Calculation for linear congruential generator: Setting up equations Given a linear congruential random number generator $x_{n+1} = (a \cdot x_n + c) \bmod m.$ We are given the first three values $x_0 = 5, x_1 = 3,x_2 = 16$ and the 50-th values $x_{50} = 2,$ what can we say about a,c and m? How to set up the equations to determine those parameters?
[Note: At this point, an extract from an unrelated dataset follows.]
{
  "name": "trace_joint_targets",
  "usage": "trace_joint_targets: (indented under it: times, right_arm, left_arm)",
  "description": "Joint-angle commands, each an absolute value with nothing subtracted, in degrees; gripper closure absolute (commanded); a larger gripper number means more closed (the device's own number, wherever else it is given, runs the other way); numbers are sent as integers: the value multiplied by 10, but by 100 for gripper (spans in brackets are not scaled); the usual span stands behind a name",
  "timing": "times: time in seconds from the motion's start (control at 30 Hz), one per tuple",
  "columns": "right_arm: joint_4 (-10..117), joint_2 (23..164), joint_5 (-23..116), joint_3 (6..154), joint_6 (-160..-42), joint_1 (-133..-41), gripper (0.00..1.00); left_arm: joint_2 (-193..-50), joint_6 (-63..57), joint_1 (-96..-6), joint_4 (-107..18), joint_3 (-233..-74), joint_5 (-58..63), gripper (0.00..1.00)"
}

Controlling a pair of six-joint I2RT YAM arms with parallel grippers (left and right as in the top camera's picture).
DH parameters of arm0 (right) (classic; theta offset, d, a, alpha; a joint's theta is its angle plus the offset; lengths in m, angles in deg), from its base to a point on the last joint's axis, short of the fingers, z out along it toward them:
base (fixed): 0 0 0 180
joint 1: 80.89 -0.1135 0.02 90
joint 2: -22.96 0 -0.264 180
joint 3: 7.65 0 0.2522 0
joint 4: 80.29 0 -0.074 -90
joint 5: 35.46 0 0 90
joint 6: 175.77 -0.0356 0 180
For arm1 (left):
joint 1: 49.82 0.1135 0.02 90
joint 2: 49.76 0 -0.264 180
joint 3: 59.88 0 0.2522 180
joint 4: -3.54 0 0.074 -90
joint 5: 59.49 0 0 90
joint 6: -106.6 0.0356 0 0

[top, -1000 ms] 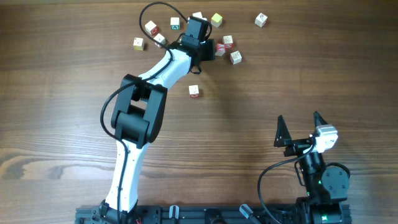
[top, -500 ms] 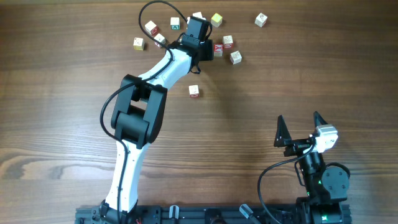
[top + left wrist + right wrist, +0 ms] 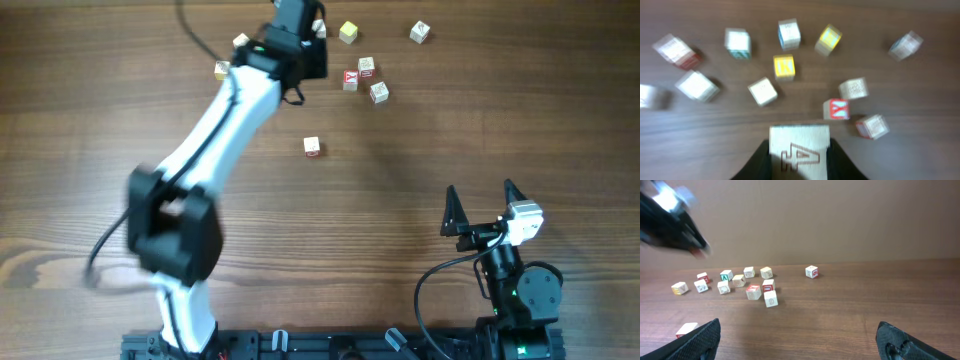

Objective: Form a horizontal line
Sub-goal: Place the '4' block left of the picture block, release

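Overhead, near edge: right gripper (image 3: pixel 483 207) is parked by the base, jaws spread wide with nothing between them. At mid-table a lone cube (image 3: pixel 312 147) sits well apart from everything else. On the far side the left arm (image 3: pixel 230 100) shows blurred over the scatter. In the left wrist view the left gripper (image 3: pixel 800 155) is clamped on the held cube (image 3: pixel 800 142), dark fingers (image 3: pixel 760 160) pinching two opposite sides. Its pale top face has a red-outlined 4 cut into it. I read this as the pick-and-carry step: one block is in hand and there's no horizontal line anywhere yet, since every cube sits alone.

Next move, as I see it: take the held cube to a chosen neighbour, square the faces, set it down touching side by side, then let go. Tight tolerance, as a skewed drop would nudge the neighbour.

Just past the held cube sits a red-lettered cube (image 3: pixel 836 109). Farther out are a plain-faced cube (image 3: pixel 762 91), then a yellow cube (image 3: pixel 784 67), then a loose arc of others. All look like small, sharp-edged, light wooden blocks with matte printed faces. The table (image 3: pixel 100 200) is smooth dark wood grain, so they'd probably slide easily.
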State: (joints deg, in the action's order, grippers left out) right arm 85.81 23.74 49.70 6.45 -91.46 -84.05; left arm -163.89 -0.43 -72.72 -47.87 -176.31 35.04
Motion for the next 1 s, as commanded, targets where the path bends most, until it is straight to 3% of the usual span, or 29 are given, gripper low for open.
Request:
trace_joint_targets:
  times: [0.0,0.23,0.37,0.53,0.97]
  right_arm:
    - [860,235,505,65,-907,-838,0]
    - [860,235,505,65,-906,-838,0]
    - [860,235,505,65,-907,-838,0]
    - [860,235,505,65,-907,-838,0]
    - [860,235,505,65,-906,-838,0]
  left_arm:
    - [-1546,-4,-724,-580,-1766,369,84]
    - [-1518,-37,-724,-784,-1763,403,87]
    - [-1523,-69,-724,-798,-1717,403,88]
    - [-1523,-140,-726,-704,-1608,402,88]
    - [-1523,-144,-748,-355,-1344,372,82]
Are those four values enough for that purpose? 
 A: Using How to crack a Linear Congruential Generator, we can possibly crack it with the information given.
We setup the following matrix using the four given values:
$$A = \begin{pmatrix} 
 5 & 3 & 1 \\
 3 & 16 & 1 \\
 16 & 2 & 1 \\
\end{pmatrix}$$
The determinant of $A$ yields $-141$, which has a prime factorization of $-141 = -1^1 \times 3^1 \times 47^1$.
From this, lets assume $m = 47$ since we know the modulus has to be greater than $16$ from the given sequence.
Now, we can setup the system of congruence's:
$$5 a + c \equiv 3 \pmod {47} \\ 3 a + c\equiv 16 \pmod {47}$$
Subtracting the second from the first (to eliminate $c$), yields:
$$2a \equiv -13 \pmod{47} \implies a = 17$$
We can now substitute $a$ and $m$ into either equation and yield:
$$3(17) + c \equiv 16 \pmod {47} \implies c = 12$$
Finally, we have:
$$x_{n+1} = a x_n + c \pmod m = 17 x_n + 12 \pmod {47}$$
Testing this for $x_0 = 5$ (the first term), yields


*

*$x_1 = 3$

*$x_2 = 16$

*$\ldots$

*$x_{49} = 2$ (the $50^{th}$ term)